### [THE DATA]
┌──
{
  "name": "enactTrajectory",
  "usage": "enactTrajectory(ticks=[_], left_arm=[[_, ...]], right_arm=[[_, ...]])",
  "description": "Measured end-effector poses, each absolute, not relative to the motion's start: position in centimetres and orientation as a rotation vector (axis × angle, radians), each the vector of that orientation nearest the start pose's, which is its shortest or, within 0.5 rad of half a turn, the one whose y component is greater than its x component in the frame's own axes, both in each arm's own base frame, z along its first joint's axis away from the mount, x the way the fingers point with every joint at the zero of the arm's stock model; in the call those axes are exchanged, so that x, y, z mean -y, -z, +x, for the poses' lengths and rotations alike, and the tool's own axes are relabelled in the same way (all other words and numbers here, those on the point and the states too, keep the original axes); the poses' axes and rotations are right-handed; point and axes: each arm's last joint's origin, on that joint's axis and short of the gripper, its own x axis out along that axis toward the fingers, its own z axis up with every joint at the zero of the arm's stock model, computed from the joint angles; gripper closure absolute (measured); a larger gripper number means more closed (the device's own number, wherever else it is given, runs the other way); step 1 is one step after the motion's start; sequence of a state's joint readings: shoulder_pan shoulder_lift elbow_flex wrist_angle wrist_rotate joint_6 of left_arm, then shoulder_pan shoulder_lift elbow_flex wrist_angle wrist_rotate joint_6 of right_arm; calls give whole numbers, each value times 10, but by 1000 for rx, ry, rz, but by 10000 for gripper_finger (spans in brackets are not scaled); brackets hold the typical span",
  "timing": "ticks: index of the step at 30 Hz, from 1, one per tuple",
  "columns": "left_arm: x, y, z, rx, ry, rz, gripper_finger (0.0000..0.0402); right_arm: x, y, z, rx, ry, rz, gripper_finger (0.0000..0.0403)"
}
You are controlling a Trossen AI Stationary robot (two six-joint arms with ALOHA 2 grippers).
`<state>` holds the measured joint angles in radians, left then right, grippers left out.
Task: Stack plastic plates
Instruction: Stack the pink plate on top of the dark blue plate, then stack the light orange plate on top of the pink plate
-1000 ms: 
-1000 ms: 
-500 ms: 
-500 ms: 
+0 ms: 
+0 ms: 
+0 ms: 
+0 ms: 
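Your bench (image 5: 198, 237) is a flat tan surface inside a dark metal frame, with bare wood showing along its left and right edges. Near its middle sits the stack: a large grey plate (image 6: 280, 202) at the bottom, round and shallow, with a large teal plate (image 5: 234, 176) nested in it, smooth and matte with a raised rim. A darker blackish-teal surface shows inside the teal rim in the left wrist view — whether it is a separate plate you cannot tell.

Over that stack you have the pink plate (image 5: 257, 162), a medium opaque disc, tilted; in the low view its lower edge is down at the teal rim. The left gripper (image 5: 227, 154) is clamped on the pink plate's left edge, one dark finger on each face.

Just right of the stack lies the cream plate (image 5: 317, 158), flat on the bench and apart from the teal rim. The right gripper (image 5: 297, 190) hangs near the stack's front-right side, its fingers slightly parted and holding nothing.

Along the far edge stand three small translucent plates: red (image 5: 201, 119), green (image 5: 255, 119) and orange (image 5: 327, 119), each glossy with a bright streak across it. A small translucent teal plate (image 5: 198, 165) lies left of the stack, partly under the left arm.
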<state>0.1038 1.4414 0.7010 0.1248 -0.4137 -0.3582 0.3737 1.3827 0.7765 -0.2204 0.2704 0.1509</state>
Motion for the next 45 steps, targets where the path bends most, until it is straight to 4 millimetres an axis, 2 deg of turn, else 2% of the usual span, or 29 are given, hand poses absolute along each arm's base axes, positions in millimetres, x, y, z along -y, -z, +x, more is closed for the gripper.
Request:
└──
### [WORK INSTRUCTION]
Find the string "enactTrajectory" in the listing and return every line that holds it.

### [RESULT]
  "name": "enactTrajectory",
  "usage": "enactTrajectory(ticks=[_], left_arm=[[_, ...]], right_arm=[[_, ...]])",

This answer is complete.